### [Your instructions]
Across all the records, filter for lines with the word "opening" and copy them.

Stored data entries
════════════════════

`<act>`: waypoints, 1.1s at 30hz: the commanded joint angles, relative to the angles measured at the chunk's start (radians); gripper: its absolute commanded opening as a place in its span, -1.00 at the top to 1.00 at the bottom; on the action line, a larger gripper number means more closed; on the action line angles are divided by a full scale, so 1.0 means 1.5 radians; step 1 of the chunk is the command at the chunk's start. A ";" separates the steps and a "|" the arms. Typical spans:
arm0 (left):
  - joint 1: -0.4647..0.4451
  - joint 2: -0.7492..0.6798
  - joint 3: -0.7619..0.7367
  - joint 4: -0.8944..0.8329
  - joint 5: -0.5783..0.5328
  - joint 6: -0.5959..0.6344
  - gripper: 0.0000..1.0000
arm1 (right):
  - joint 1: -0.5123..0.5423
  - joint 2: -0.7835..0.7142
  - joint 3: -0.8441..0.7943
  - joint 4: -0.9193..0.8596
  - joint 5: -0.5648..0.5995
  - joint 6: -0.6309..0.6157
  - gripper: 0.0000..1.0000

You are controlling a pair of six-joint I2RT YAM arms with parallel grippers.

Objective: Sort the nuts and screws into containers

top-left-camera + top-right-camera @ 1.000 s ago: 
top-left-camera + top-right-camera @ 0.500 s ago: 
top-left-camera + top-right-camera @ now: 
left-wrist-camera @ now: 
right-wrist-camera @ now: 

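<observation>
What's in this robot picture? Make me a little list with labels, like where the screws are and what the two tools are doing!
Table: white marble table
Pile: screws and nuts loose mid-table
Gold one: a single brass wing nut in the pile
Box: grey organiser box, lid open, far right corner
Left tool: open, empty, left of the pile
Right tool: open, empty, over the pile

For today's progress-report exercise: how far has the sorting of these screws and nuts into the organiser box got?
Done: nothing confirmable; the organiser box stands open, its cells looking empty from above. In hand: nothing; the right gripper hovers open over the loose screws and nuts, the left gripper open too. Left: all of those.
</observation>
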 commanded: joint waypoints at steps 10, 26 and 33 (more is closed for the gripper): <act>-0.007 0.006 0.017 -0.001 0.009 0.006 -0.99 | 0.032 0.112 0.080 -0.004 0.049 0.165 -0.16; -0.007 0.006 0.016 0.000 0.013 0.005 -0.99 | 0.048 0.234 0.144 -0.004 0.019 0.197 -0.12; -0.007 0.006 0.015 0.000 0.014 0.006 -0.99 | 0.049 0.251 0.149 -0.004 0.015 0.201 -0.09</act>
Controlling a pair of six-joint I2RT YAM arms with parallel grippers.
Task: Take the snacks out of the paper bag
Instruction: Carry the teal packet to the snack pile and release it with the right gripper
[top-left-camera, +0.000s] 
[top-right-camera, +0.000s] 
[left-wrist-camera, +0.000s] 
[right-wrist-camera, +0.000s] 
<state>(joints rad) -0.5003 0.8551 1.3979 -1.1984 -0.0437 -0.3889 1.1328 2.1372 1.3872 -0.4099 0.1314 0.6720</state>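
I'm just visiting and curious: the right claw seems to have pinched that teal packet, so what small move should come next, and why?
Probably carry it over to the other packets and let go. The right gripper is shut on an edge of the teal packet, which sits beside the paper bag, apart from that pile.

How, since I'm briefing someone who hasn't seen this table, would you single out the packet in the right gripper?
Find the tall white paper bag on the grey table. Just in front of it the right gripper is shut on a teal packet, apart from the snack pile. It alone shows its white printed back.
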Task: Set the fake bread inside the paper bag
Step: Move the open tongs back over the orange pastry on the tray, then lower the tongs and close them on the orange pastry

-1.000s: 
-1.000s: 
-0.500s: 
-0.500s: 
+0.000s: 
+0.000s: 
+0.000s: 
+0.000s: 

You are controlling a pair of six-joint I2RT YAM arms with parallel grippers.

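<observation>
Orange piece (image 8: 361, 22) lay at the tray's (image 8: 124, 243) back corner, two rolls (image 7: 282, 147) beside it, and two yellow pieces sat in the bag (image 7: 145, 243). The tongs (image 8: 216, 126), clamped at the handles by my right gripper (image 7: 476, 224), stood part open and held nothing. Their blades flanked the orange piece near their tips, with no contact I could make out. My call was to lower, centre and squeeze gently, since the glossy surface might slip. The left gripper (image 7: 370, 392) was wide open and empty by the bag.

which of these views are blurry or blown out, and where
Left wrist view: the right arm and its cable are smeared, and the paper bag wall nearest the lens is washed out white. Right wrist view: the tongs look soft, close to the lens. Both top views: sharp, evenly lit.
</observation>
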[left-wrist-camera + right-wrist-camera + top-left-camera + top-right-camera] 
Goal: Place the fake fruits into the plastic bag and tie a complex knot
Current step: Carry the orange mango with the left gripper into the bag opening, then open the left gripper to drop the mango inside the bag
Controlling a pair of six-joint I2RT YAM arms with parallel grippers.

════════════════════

### [Answer to the problem]
`<act>`: waypoints, 1.1s at 30hz: the commanded joint angles, relative to the angles measured at the chunk's start (radians); gripper: its absolute commanded opening as a place in its span, -1.00 at the top to 1.00 at the bottom; on the action line, a larger gripper number means more closed; on the action line angles are divided by a full scale, so 1.0 means 1.5 radians; step 1 of the chunk is the command at the chunk's start. A ";" separates the steps and a "|" the arms. Typical spans:
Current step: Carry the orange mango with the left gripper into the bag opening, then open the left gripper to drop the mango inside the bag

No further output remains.